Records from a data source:

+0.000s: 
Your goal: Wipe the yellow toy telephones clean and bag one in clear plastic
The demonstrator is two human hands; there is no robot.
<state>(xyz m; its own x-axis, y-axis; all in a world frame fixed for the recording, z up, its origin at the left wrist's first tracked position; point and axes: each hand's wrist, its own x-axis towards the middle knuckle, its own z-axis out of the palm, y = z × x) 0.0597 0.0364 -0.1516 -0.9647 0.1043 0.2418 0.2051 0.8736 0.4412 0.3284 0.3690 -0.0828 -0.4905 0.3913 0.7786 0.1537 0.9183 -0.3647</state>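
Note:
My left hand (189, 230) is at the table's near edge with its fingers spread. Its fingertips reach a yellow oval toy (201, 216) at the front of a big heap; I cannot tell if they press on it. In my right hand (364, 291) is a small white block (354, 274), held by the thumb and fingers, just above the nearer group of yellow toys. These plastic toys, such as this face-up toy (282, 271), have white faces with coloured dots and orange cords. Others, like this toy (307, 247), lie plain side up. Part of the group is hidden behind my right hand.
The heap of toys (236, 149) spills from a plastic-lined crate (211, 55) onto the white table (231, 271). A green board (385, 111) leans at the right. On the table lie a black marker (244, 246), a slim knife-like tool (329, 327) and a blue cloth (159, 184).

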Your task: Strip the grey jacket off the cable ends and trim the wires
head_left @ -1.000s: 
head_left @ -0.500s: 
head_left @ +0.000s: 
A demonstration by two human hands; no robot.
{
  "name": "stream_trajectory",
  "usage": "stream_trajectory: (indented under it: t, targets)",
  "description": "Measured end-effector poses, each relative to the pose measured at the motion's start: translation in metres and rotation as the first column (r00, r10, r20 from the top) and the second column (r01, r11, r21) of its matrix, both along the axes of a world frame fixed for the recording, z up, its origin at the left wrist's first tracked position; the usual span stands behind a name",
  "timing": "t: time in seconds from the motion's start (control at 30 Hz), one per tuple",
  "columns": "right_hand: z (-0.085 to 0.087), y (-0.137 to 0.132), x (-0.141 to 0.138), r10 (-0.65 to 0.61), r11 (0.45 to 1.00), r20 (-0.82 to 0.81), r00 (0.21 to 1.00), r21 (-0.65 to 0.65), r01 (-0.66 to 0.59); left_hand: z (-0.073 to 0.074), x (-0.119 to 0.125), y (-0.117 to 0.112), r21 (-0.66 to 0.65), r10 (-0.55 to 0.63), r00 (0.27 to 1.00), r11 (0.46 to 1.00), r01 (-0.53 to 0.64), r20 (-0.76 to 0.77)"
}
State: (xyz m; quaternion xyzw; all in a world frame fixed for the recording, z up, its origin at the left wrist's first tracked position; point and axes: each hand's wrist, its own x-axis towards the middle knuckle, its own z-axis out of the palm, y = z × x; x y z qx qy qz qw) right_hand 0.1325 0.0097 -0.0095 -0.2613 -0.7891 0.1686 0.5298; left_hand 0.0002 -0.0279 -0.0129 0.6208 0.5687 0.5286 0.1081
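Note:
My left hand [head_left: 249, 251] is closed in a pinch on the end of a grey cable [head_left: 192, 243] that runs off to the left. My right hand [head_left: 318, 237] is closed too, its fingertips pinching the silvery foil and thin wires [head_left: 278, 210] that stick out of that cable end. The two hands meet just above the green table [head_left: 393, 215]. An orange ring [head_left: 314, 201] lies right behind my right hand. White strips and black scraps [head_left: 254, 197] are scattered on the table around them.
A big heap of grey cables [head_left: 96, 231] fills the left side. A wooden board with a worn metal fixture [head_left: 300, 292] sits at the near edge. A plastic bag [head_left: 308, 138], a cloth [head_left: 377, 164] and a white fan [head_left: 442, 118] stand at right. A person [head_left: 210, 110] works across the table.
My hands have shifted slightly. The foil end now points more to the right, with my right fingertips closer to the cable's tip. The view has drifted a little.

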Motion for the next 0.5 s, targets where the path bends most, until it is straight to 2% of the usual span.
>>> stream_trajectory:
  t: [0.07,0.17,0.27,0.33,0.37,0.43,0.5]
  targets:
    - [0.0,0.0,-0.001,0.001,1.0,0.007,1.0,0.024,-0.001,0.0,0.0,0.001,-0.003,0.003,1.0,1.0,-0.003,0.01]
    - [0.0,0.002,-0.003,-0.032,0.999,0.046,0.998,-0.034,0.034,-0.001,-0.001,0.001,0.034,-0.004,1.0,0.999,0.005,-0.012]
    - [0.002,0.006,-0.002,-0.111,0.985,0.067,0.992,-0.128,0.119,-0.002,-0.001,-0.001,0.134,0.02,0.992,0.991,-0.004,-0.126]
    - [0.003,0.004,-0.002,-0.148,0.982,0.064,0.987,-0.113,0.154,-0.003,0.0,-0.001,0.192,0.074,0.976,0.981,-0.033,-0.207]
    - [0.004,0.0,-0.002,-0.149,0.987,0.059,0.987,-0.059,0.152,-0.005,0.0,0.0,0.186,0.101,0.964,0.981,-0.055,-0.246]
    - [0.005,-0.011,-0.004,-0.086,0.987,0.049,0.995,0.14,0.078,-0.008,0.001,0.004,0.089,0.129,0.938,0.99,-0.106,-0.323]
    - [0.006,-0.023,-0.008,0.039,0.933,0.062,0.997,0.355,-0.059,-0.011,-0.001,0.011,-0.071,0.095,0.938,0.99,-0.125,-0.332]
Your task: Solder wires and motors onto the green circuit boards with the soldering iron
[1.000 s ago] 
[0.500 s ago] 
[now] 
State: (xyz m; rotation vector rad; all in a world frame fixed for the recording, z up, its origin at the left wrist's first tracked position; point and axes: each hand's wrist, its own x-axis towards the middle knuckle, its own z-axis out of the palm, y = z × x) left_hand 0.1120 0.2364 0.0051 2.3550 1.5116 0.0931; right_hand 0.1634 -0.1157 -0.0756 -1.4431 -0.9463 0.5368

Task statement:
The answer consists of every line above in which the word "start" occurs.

Finished exercise:
  "description": "Measured end-effector poses, each relative to the pose measured at the motion's start: translation in metres and rotation as the first column (r00, r10, r20 from the top) and the second column (r01, r11, r21) of its matrix, both along the axes of a world frame fixed for the recording, z up, its origin at the left wrist's first tracked position; the usual span stands behind a name",
  "timing": "t: time in seconds from the motion's start (control at 30 Hz), one per tuple",

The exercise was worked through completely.